6. After site and date have been determined, communicate this information. Outline different options for activities and ask for family interests. Mention if there will be additional fees.

7. Figure out how you’re going to raise money to pay for up-front expenses such as postage, duplicating, stationary, telephone, and deposits for hotel, food, transportation or other services.

8. Develop program from responses of the family. Send registration form and indicate final payment date.

9. Six to four weeks ahead send out another communication regarding final plans and agenda. If people haven’t paid registration fees, and made facility reservations, urge them to do so immediately.

10. One to two weeks before reunion, confirm all hotel and facility arrangements, payments, activities and other details. Verify transportation arrangements if people are flying in from out of town and the location is not easily accessible.

Three don’ts.

1. Don’t be intimidated by what other families are doing at their reunions. They may have been at it a long time.

2. Don’t overextend yourself. If this is the first reunion, don’t be too expansive.

3. Don’t book hotel reservations for people. Have family members make their own.

Biggest Problems.

1. Where to have the reunion can be a problem if elders want to come but are somewhat immobile.
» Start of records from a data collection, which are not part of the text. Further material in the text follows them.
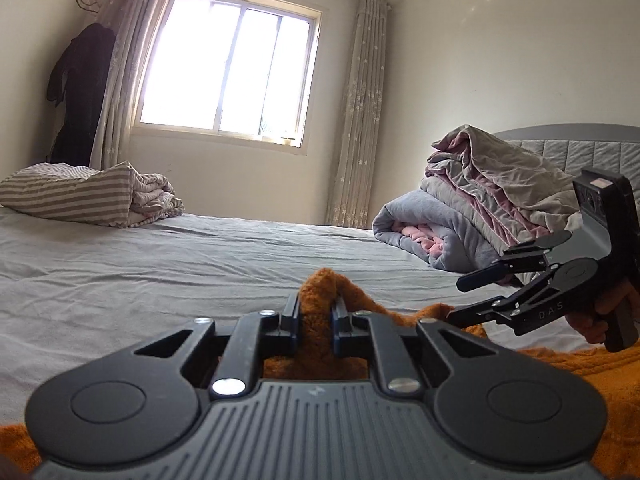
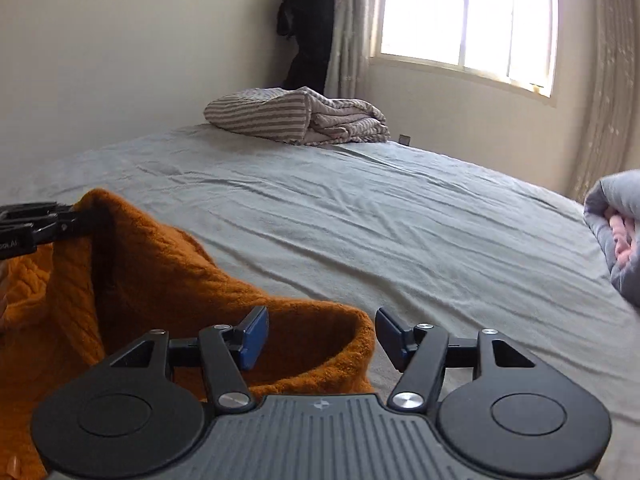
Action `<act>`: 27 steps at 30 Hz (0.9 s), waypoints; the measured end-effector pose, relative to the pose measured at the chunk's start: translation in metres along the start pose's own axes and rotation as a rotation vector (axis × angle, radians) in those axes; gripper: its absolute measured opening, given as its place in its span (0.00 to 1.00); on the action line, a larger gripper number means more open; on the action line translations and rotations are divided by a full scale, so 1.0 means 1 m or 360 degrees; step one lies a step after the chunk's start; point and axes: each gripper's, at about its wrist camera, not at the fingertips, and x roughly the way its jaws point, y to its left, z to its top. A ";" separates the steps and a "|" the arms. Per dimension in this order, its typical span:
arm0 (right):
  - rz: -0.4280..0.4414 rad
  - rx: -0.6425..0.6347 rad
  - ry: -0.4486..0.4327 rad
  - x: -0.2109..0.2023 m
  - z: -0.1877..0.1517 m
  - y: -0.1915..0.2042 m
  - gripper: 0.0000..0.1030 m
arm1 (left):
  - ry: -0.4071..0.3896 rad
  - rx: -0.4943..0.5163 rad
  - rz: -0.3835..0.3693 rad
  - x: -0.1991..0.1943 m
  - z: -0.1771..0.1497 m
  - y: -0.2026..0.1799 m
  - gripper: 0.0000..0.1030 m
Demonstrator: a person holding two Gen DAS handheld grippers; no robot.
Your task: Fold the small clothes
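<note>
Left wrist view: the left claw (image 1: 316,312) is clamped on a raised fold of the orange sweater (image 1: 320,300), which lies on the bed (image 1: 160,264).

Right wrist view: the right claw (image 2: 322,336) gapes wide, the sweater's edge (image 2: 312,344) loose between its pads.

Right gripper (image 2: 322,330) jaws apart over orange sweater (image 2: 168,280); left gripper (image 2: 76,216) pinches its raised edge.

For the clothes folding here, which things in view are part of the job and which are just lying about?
Part of the job:
- orange knitted garment
- left gripper, shut on it
- right gripper, open
- grey bed sheet it lies on

Lying about:
- striped folded blanket
- grey and pink folded quilts
- dark hanging garment
</note>
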 end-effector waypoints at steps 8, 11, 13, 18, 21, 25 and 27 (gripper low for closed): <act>0.0289 -0.0512 0.0372 0.049 0.052 0.036 0.75 | -0.0016 0.0031 -0.0019 -0.003 -0.001 -0.002 0.12; 0.0350 -0.0458 0.0548 0.068 0.047 0.036 0.06 | -0.0014 0.0031 -0.0009 -0.003 -0.001 -0.002 0.12; 0.0428 -0.0380 0.0546 0.061 0.046 0.032 0.07 | -0.0018 0.0014 0.0028 -0.003 -0.001 -0.001 0.12; 0.0418 -0.0120 0.0381 0.054 0.052 0.008 0.07 | 0.0113 -0.0069 0.0208 0.026 0.002 0.004 0.12; 0.0311 -0.0052 0.0472 0.091 0.041 0.017 0.08 | 0.0364 -0.0083 0.0373 0.067 -0.008 0.007 0.12; 0.0206 -0.0018 0.0456 0.112 0.023 0.037 0.10 | 0.0631 -0.0180 0.0456 0.099 -0.020 0.019 0.19; 0.0162 0.0058 0.0429 0.104 0.021 0.034 0.16 | 0.0616 -0.0233 0.0469 0.098 -0.018 0.021 0.24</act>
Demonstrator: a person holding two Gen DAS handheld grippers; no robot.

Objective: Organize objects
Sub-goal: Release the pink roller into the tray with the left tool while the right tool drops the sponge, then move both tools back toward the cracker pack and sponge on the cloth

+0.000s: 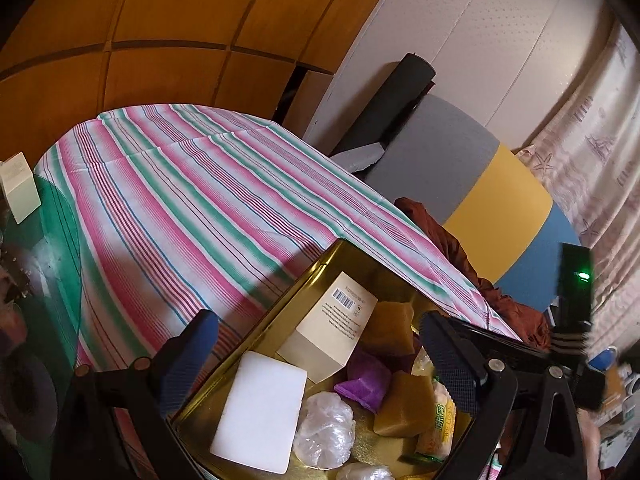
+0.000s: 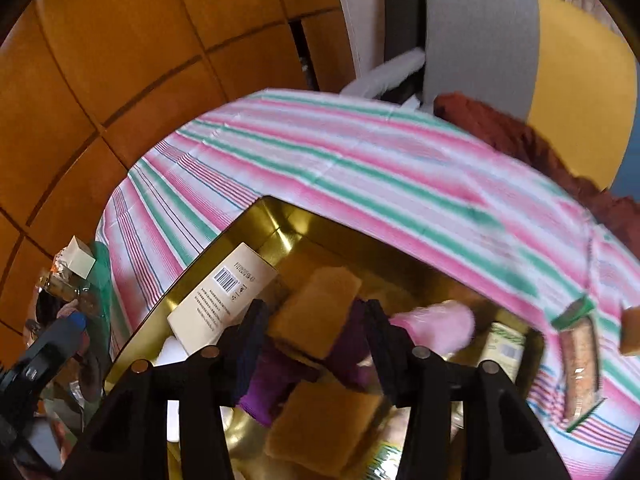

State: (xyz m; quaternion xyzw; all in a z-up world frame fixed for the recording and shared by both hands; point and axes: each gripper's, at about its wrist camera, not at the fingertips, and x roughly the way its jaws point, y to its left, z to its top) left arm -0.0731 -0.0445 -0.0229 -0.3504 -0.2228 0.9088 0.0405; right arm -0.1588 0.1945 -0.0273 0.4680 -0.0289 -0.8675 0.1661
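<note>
Your right gripper (image 2: 316, 322) half-wide, nothing held, over tin (image 2: 276, 216). Left gripper (image 1: 320, 354) wide. Sponge (image 2: 316, 308): light, squashy; pinch flat sides.

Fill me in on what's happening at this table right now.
A person holding a gripper in each hand is packing loose items into a gold tin on a striped tablecloth. The tin already holds a barcoded box, a white card, brown sponges, a purple piece and wrapped packets. The left gripper stands open across the tin; the right gripper hovers over it, open. A snack packet lies outside.
</note>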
Getting the money to help family members who can’t afford it

2. Getting responses to the invitation. Family members don’t let you know they are coming and you have to plan for food and the number of hotel rooms. Or if you have a registration fee, they don’t send in money. Think of what you will do when people show up unexpectedly.

3. Up-front finances. May have to have fundraisers.

4. Arranging for transportation if people are flying in from out of town and the location is not easily accessible.